Work task — Leaving the pictures out, print the lines from the first line of the listing through the line containing "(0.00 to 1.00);", exactly as they read, and no others.

Data segment —
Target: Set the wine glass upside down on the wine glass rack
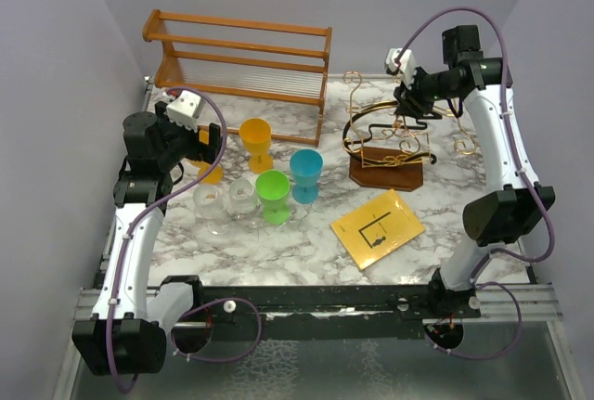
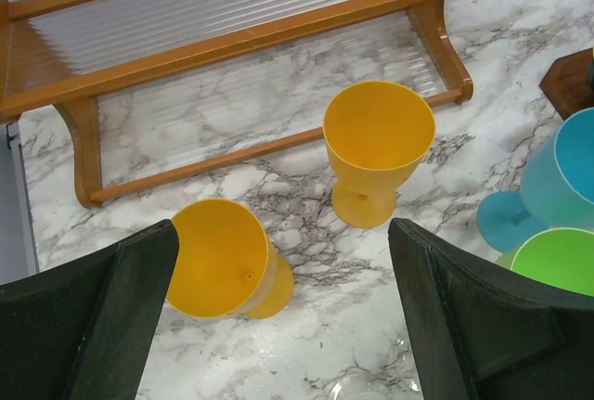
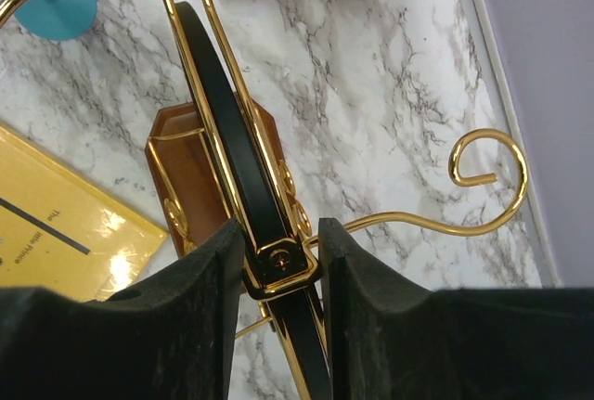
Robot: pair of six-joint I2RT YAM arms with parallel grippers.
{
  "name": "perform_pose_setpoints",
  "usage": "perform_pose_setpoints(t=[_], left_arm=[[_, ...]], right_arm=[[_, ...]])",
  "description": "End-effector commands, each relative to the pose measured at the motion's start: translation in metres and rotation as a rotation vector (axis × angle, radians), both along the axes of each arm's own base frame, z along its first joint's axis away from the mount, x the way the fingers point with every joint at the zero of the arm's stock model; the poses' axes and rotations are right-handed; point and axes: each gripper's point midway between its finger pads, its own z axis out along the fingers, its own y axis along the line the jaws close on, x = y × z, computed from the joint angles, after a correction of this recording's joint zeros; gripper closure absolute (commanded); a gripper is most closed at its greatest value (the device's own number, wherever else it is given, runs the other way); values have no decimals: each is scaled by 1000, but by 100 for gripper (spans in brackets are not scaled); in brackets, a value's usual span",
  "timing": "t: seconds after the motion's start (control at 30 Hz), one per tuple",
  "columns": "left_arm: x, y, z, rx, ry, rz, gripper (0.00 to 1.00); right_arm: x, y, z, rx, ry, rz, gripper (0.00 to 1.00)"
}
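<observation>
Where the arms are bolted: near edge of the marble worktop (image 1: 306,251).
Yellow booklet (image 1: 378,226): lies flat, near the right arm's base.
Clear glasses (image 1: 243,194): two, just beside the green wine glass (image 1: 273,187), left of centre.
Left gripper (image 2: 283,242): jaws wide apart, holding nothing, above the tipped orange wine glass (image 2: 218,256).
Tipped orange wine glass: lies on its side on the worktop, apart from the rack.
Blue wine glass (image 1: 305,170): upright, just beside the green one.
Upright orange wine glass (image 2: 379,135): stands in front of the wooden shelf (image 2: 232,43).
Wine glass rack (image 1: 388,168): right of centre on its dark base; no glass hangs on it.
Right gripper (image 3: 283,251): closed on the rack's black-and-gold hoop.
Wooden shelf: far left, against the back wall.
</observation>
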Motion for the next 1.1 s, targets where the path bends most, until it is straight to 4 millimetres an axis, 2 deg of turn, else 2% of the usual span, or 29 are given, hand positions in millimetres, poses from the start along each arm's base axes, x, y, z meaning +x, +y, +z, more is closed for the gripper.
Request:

Your response —
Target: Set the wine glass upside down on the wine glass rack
Robot: pair of six-joint I2RT YAM arms with parallel grippers.
{
  "name": "perform_pose_setpoints",
  "usage": "perform_pose_setpoints(t=[_], left_arm=[[_, ...]], right_arm=[[_, ...]])",
  "description": "End-effector commands, each relative to the pose measured at the motion's start: translation in metres and rotation as a rotation vector (axis × angle, radians), both along the axes of each arm's own base frame, z along its first joint's axis away from the mount, x the way the fingers point with every joint at the zero of the arm's stock model; the poses' axes and rotations are right-handed; point and axes: each gripper's point midway between its finger pads, its own z axis out along the fingers, its own y axis along the line the jaws close on, x = y × z, computed from the joint angles, after a correction of this recording's joint zeros; gripper closure absolute (commanded); a gripper is most closed at its greatest value (the device's own number, wherever else it is given, runs the other way); values have no decimals: each is scaled by 1000, but by 100 for gripper (spans in brackets are not scaled); in brackets, a value's usual span",
  "timing": "t: seconds after the motion's start (control at 30 Hz), one per tuple",
  "columns": "left_arm: x, y, z, rx, ry, rz, gripper (0.00 to 1.00); right_arm: x, y, z, rx, ry, rz, gripper (0.00 to 1.00)"

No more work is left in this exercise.